Note: I have changed only Algo macro, so the CodeSize "result" is not affected.
For this short algo I get 42 clocks with nubers mentinioned in previous post:
align 16
OPTION PROLOGUE:NONE
OPTION EPILOGUE:NONE
AxGetPercent proc source:DWORD, percent:DWORD
mov ecx,100
mov eax,[esp+4]
imul dword ptr [esp+8]
idiv ecx
ret 8
AxGetPercent endp
OPTION PROLOGUE:PrologueDef
OPTION EPILOGUE:EpilogueDef
Edited: code size is something about 19-20 bytes, I guess.
Alex
:bg
AxGetPercent proc source:DWORD, percent:DWORD
AxVersion = 2
if AxVersion eq 1
push 100 ; 17 bytes, 39 cycles, preserves ecx
mov eax, [esp+8]
imul dword ptr [esp+12]
idiv dword ptr [esp]
pop edx
ret 8
elseif AxVersion eq 2
pop ecx ; only 13 bytes, 58 cycles, trashes ecx
pop eax
pop edx
imul edx
push 100
idiv dword ptr [esp]
pop edx
jmp ecx
else
mov ecx, 100 ; 18 bytes, 37 cycles, trashes ecx
mov eax, [esp+4]
imul dword ptr [esp+8]
idiv ecx
ret 8
endif
AxGetPercent endp
elseif AxVersion eq 2
pop ecx ; only 13 bytes, 58 cycles, trashes ecx
pop eax
pop edx
push ecx
imul edx
mov ecx,100
idiv ecx
ret
else
~14 bytes, 3 clocks faster :bg
but still many clocks slower than esp-frame based
Quote from: theunknownguy on November 08, 2010, 10:07:51 PM
Rolf Jochen sorry i read it fast (its late here):
7FFFC350 * 0 = CF (0) OF (0)
7FFFC350 * 1 = CF (0) OF (0)
7FFFC350 * >1 = CF (1) OF (1)
Thanks for pointing me to this. What I see in Olly is interesting, and contradicts the documentation in various places, although the Intel manual
might indicate the behaviour correctly:
QuoteThe CF and OF flags are set when significant bit (including the sign bit) are carried
into the upper half of the result. The CF and OF flags are cleared when the result
(including the sign bit) fits exactly in the lower half of the result.
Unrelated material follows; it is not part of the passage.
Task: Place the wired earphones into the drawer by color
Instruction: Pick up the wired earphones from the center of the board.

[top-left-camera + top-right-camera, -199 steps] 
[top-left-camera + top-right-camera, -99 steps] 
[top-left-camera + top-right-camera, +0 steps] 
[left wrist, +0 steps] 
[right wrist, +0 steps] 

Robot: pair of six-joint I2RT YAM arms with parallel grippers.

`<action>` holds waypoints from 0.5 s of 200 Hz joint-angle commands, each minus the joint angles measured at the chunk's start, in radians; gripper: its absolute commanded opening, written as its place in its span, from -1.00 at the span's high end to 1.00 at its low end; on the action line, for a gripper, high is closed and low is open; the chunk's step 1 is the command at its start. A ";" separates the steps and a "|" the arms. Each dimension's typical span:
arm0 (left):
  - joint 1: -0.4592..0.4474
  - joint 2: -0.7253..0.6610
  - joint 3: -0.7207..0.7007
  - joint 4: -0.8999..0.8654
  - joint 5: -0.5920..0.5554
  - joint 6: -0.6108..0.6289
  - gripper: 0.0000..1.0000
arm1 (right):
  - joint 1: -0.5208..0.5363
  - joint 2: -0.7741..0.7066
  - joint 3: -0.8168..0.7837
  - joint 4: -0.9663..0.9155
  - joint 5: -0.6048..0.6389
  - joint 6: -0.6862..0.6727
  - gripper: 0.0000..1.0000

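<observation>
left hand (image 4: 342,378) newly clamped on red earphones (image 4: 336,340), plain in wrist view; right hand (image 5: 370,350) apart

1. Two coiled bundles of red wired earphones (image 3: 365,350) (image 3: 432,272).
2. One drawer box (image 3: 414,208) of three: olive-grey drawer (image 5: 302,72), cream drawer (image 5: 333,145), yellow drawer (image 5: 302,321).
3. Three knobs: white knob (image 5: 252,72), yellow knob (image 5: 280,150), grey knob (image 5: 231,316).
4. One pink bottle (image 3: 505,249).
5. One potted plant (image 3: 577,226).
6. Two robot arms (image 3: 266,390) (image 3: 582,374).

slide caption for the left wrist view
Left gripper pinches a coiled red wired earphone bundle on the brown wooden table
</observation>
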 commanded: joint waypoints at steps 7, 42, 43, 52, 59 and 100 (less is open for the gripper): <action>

Since that is cryptic, here what happens:
Quoteeax=7FFF0000h, dword ptr [esp+4]=
1
imul dword ptr [esp+4] ->edx=0, CF=0
2
imul dword ptr [esp+4] ->edx=0, CF=1
In other words: When multiplying by 2, edx is still zero (
no significant bits shifted into edx) but the carry flag is already set!
Now only Intel knows what "sign bit are carried into the upper half of the result" really means ::)
Quote from: Antariy on November 08, 2010, 11:49:39 PM
~14 bytes, 3 clocks faster :bg
but still many clocks slower than esp-frame based
38 cycles, 14 bytes - very good if speed is not the highest priority! But
m2m ecx, 100 makes it 37 cycles and 12 bytes on my CPU :bg
The rule for IMUL is that if the result is entirely contained in the lower register then the flags are cleared.
If the result of the multiplication sets EAX MSB then, as this is signed multiplication, the result in EAX is negative but the real result in EDX:EAX may be positive so the full result is not contained entirely in EAX as the value in EDX must be looked at to determine the full result.
If you look carefully at the algorithm used by IMUL as described in the Intel manual, the description has changed (presumably, because the earlier version had it wrong).
The version of the manual from 1997 shows this:
QuoteEDX:EAX ¬ EAX * SRC (* signed multiplication *)
IF ((EDX = 00000000H) OR (EDX = FFFFFFFFH))
THEN CF = 0; OF = 0;
ELSE CF = 1; OF = 1;
FI;
The version of the manual from May 2007 shows this:
QuoteEDX:EAX ← EAX ∗ SRC (* Signed multiplication *)
IF EAX = EDX:EAX
THEN CF ← 0; OF ← 0;
ELSE CF ← 1; OF ← 1; FI;
Note that it's no longer described as EDX=0 clears the flags but EAX = EDX:EAX clears the flags. Since these are treated as signed numbers, if the multiply sets the sign bit of EAX but there is no carry to EDX then EAX does not equal EDX:EAX so the carry and overflow flags will be set even though EDX = 0.
You can, of course, avoid the problem if you use the unsigned MUL instruction, but this may not suit your needs.
Paul.
AMD Phenom(tm) II X4 945 Processor (SSE3)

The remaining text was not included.